> [Source data]

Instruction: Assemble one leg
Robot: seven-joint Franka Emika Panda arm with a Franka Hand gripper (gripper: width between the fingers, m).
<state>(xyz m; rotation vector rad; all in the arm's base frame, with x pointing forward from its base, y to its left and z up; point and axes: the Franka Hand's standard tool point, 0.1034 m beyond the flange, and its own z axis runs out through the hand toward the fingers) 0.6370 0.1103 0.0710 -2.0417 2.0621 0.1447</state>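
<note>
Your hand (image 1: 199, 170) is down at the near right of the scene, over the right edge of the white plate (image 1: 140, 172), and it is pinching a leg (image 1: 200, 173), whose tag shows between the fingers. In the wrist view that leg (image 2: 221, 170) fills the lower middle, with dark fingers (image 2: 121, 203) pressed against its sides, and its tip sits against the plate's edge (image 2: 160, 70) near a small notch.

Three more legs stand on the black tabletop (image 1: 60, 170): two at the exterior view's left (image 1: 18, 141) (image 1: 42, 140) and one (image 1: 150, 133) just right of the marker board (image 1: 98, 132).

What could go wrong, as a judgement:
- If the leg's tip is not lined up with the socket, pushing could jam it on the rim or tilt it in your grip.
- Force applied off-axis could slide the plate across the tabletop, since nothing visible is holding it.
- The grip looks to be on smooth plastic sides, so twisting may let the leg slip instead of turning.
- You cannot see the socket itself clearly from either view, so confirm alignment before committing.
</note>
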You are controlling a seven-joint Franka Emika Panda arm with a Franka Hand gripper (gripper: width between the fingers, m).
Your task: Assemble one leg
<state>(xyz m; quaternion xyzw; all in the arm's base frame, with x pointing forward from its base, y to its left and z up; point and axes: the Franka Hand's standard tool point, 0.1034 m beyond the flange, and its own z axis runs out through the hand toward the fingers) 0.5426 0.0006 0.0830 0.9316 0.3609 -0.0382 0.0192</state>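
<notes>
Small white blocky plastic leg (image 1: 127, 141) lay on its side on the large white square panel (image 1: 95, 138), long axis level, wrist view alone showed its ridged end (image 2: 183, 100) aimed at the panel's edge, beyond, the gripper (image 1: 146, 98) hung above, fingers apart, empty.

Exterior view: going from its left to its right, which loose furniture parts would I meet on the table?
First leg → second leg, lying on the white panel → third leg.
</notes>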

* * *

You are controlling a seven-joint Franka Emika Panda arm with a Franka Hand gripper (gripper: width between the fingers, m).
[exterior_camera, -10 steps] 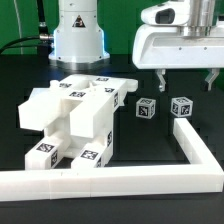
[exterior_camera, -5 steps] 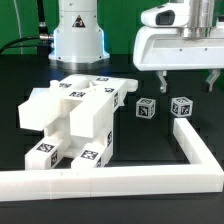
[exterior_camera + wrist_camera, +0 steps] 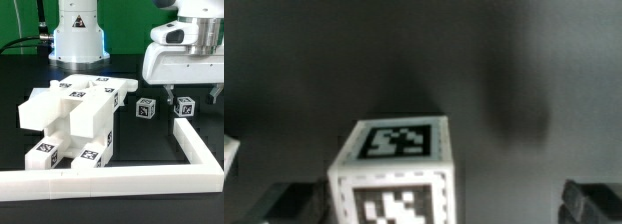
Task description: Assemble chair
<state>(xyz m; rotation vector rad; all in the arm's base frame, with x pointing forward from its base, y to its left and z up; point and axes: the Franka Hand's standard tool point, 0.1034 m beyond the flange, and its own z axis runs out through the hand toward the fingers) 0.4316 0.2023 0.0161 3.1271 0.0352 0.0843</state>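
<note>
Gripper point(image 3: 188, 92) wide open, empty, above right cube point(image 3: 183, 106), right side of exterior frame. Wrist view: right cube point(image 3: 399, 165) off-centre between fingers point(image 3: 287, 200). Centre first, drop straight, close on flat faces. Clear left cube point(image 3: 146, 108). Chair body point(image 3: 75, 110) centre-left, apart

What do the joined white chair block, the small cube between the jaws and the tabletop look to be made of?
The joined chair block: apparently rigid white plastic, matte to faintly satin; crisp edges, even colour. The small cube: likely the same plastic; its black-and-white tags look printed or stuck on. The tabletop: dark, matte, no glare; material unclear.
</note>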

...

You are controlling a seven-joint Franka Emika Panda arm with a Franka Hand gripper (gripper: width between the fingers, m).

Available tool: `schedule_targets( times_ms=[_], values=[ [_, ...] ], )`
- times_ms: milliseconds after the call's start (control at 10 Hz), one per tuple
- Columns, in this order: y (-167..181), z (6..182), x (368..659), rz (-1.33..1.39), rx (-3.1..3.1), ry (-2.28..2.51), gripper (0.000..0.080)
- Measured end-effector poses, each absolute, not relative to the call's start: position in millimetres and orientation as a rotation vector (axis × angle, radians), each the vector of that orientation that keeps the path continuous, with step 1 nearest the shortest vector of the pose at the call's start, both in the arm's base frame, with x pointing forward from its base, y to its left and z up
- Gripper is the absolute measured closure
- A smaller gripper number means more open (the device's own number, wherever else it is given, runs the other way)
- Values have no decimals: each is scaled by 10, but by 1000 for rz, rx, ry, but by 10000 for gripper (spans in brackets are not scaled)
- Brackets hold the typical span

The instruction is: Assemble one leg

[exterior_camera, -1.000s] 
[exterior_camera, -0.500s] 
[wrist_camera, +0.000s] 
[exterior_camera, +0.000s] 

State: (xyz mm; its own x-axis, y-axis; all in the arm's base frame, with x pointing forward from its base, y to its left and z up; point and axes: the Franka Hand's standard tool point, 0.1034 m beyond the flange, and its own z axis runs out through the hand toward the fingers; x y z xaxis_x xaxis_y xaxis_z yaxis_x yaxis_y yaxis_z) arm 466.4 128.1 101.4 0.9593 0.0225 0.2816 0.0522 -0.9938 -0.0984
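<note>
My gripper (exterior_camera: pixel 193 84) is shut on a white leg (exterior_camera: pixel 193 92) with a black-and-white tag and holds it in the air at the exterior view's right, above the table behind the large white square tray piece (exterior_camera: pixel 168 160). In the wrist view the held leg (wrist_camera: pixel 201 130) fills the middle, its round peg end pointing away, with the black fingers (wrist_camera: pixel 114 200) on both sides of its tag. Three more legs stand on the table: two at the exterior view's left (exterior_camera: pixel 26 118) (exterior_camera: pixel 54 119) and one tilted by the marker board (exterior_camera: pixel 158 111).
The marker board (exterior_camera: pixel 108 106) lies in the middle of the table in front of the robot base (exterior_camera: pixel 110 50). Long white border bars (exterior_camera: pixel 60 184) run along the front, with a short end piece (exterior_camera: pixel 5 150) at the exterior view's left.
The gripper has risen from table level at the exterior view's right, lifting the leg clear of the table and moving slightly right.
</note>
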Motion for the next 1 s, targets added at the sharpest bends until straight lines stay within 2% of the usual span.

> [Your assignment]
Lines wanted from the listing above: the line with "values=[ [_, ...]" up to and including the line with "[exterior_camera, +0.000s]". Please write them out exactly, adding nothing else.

> [Written solution]
Available tool: `schedule_targets( times_ms=[_], values=[ [_, ...] ], )`
- times_ms: milliseconds after the call's start (control at 10 Hz), one per tuple
- Columns, in this order: y (-167..181), z (6..182), x (368..659), rz (-1.33..1.39), rx (-3.1..3.1), ry (-2.28..2.51), gripper (0.000..0.080)
- Measured end-effector poses, each absolute, not relative to the call's start: position in millimetres and orientation as a rotation vector (axis × angle, radians), each the vector of that orientation that keeps the path continuous, with step 1 nearest the shortest vector of the pose at the call's start, both in the arm's base frame, with x pointing forward from its base, y to its left and z up
- Gripper is the absolute measured closure
- A smaller gripper number means more open (the device's own number, wherever else it is given, runs the other way)
- Values have no decimals: each is scaled by 10, but by 1000 for rz, rx, ry, but by 10000 for gripper (spans in brackets are not scaled)
- Brackets hold the typical span

The instruction is: Assemble one leg

[exterior_camera, -1.000s] 
[exterior_camera, -0.500s] 
[wrist_camera, +0.000s] 
[exterior_camera, +0.000s] 

An answer has been given, and the exercise is complete.